I had to admit that I didn't know.

"That is why women have been made with clocks inside them."

"I thought 'biological clock' was a metaphor."

"No, my dear, it's very real."

"Then perhaps I just won't go into menopause until very late."

"Hmm. It isn't likely. Tell me: do you have a boyfriend?" I shook my head. "Then it's downright impossible. Your clock is either missing or broken. Do you even want to have children?"

"I . . . I don't know."

He shook his head and sighed.

"Do you know how to fix it?"

He continued shaking his head. "Small problems I can fix with medication, but this is too severe."

"Does it really need to be fixed, I mean, why do I need to know when I won't be able to have children when I'm not even sure that I want to have them?"

"Because you're not sure, you need all the information to make the right decision. Besides, science tells us that when one thing goes wrong, the problems can spread."

"Isn't there anything that can be done?"

"I'll contact some researchers, see if they have any open trials or ideas. As soon as I know, you'll know."

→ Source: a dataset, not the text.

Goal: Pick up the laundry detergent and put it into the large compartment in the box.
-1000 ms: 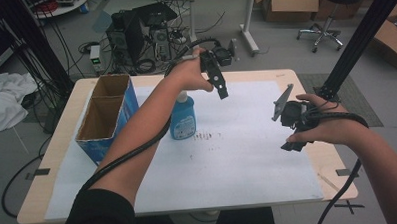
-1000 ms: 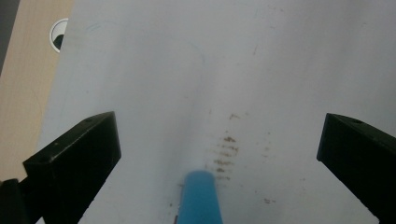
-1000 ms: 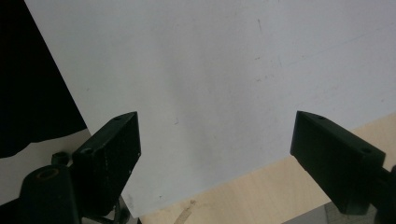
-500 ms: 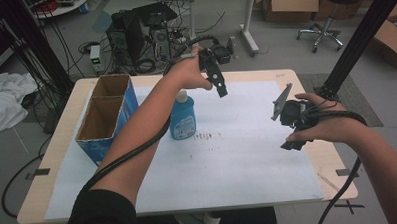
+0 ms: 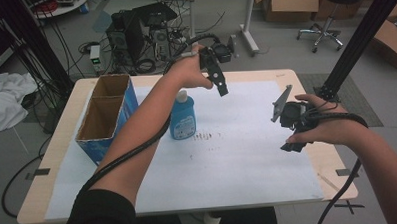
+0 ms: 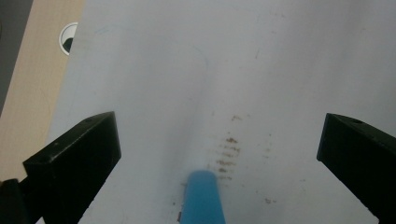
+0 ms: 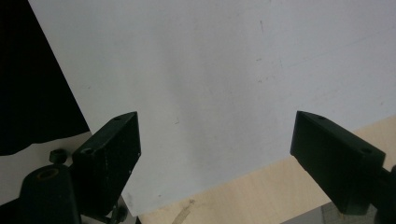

One week later, I came home to find two men in lab coats drinking tea with my parents. They explained that, in order for me to be "properly treated", they would need to take me to their asylum. I was to be allowed one suitcase. Naturally, I didn't object, and I have no intention of doing so: they have science on their side, and anyway, my parents want me to go. My office lady gig doesn't pay enough for me to scrape up key money for my own place. Still, I just can't seem to get the energy up to pack.

Then, suddenly I do; I cram as much in as I can, throwing clothes and sundries at  my suitcase with little attention to what actually gets in. I have to sit on it to zip it shut. At last, I am ready to leave, but I've left the window open.